Entering edit mode
8 months ago
Peter Chung
▴
210
Hello, I am new in tackling the containmation issues in bam files.I used below packages to do so:
capmq:
https://github.com/mcshane/capmq
verifybamid:
https://genome.sph.umich.edu/wiki/VerifyBamID
First I used the capmq modules to limit the highest mapping quality to 30 bam files:
capmq -C30 input.bam
and then I run the GATK to output the vcf files and then use
verifyBamID --vcf {input.vcf} --bam {input.bam} --smID {params.smID} --out {output} --best
However, all my sequencing results FREEMIX values are larger than the >1%, which are failed. So what should I do to decrease the FREEMIX values or is there any others packages can tackle the containmation issues. Please advice, thanks.

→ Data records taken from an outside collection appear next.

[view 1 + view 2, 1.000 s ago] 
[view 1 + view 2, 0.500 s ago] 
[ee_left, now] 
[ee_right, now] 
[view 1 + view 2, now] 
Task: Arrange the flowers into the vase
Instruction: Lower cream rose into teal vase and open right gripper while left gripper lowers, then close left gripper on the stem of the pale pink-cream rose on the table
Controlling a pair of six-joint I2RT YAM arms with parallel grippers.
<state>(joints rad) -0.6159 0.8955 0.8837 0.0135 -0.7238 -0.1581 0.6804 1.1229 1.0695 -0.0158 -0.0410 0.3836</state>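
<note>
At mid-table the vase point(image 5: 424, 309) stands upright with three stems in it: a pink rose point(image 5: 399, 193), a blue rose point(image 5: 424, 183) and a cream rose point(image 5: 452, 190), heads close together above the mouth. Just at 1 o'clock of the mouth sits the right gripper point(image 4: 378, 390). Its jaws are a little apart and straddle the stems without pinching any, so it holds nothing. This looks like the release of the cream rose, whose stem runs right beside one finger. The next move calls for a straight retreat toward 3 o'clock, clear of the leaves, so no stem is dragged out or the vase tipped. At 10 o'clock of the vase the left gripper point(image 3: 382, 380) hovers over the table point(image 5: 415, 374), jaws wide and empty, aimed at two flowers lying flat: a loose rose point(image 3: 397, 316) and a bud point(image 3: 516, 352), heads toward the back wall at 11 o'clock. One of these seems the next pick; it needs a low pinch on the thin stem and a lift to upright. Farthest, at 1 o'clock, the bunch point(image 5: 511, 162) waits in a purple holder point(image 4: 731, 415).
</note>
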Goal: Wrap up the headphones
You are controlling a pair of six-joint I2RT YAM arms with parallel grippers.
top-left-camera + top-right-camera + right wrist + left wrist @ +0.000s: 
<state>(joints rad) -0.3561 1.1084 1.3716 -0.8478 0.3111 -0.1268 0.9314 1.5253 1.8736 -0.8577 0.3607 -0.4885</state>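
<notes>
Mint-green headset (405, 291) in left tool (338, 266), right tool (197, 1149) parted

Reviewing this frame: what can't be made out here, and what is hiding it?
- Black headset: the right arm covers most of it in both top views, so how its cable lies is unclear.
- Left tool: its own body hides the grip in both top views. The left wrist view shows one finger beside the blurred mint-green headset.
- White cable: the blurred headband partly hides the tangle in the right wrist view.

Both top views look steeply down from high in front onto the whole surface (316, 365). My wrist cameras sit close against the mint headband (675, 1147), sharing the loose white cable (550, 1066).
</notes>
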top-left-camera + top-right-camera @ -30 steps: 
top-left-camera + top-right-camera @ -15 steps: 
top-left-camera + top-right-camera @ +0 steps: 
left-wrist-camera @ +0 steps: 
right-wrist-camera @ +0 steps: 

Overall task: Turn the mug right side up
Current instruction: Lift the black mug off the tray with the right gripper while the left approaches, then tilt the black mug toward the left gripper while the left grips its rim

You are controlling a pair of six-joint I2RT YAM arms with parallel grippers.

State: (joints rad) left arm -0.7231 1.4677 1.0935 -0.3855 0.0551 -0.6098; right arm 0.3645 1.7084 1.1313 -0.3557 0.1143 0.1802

I guess you are trying to identify contamination/sample swap(?) rather than index hopping.
index hopping
means something different and happens at the time of sequencing where a read may be misassigned to a sample it does not belong to (LINK).I don't think what you are doing above is going to address index hopping (if that is what you are interested in). Index hopping did not become a significant issue (which can be minimized with some care) until patterned flowcells started being used.
Yes, you are correct, I am dealing with the containmation issues, and after the capmq package, I still can not lower the FREEMIX value to meet the criteria. I am wondering how to lower the FREEMIX value or I should use other packages to detect containmation ? thanks.